Brief: Produce an exact transcription of the listing below, omitting the pictures.

- - - - -

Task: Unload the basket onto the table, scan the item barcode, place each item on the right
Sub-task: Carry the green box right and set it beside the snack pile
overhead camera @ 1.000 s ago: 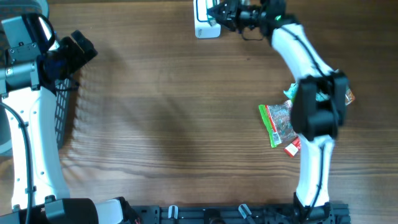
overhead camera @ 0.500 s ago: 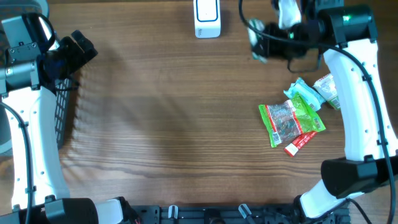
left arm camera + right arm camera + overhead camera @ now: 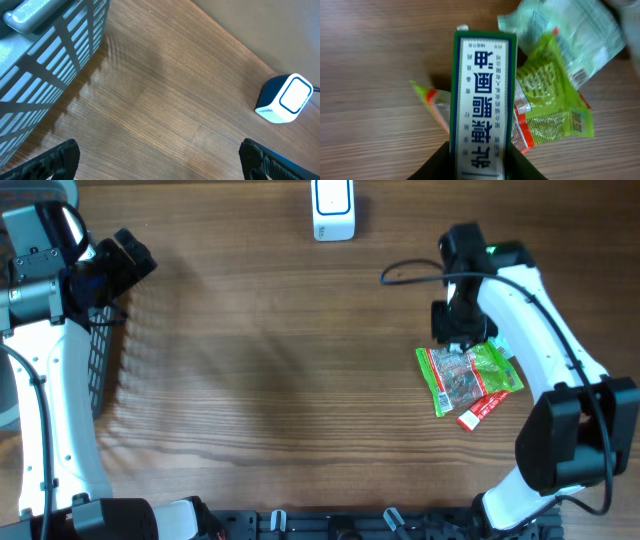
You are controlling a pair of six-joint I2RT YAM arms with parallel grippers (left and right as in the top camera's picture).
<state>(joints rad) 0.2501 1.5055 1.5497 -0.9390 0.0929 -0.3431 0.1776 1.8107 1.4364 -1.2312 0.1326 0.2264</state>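
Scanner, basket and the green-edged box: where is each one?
scanner (image 3: pixel 333 210), overhead view, on its white top face.
basket (image 3: pixel 27 14), left wrist view, on its grey rim.
box (image 3: pixel 482 100), right wrist view, on its printed white face.

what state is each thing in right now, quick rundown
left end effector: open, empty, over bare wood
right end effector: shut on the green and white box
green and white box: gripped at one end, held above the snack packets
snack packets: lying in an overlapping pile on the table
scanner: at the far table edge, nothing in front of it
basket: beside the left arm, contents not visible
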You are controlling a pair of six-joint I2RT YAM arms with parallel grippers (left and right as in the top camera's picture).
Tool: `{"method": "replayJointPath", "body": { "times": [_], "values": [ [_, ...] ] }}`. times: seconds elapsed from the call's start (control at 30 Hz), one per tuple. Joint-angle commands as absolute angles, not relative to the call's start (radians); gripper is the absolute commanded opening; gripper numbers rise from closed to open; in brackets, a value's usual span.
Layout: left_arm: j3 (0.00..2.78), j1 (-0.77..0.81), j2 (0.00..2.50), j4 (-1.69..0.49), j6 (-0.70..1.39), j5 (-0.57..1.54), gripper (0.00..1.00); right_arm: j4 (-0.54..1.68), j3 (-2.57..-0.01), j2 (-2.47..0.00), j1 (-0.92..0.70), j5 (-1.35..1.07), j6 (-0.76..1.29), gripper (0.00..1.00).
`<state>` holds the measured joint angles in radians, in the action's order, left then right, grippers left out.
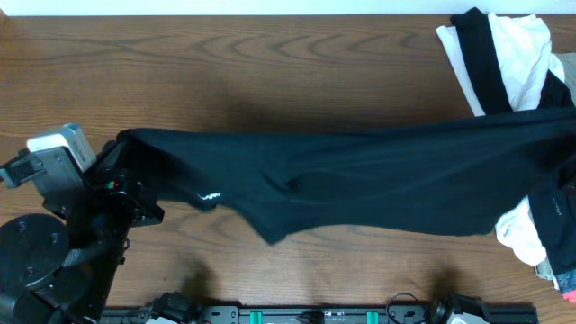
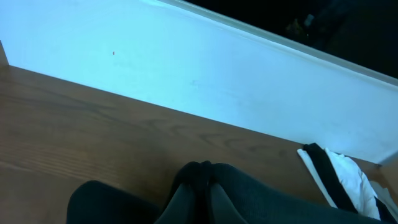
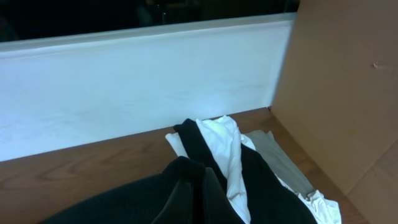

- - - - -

Solution to the problem:
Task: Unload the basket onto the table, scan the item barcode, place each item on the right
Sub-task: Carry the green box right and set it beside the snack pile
overhead camera @ 1.000 s ago: 
overhead camera @ 0.500 s ago: 
left arm camera + right arm camera + overhead camera @ now: 
You are controlling a pair of six-joint I2RT YAM arms with parallel grippers (left and right as in the top camera's picture).
<state>(joints rad) 0.2501 1.5055 1.5497 -0.9390 0.0929 -0.3431 0.1776 1.8107 1.4364 -1.2312 0.1326 0.2264</state>
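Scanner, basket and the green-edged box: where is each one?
scanner (image 3: pixel 333 210), overhead view, on its white top face.
basket (image 3: pixel 27 14), left wrist view, on its grey rim.
box (image 3: pixel 482 100), right wrist view, on its printed white face.

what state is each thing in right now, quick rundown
left end effector: open, empty, over bare wood
right end effector: shut on the green and white box
green and white box: gripped at one end, held above the snack packets
snack packets: lying in an overlapping pile on the table
scanner: at the far table edge, nothing in front of it
basket: beside the left arm, contents not visible
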You are controlling a pair of six-joint I2RT YAM arms with parallel grippers (left and right as in the top camera's picture).
Tool: `{"method": "replayJointPath", "body": { "times": [_], "values": [ [_, ...] ] }}`. times: seconds elapsed from the call's start (control at 30 Hz), one per tuple. Joint-angle commands as absolute angles, not relative to the call's start (radians); gripper is the absolute commanded opening; gripper numbers rise from closed to open; in brackets, a value's usual span.
Layout: left_arm: j3 (0.00..2.78), j1 (-0.77..0.81), j2 (0.00..2.50), j4 (-1.69..0.49), j6 (-0.70..1.39), j5 (-0.57..1.54), gripper (0.00..1.00); right_arm: j4 (-0.54..1.68), j3 (-2.57..-0.01), j2 (-2.47..0.00), j1 (-0.92..0.70), j5 (-1.35..1.07), j6 (-0.76..1.29), gripper (0.00..1.00).
`<state>` holds the measured joint angles in radians, in the action's order, left then right, grippers left out.

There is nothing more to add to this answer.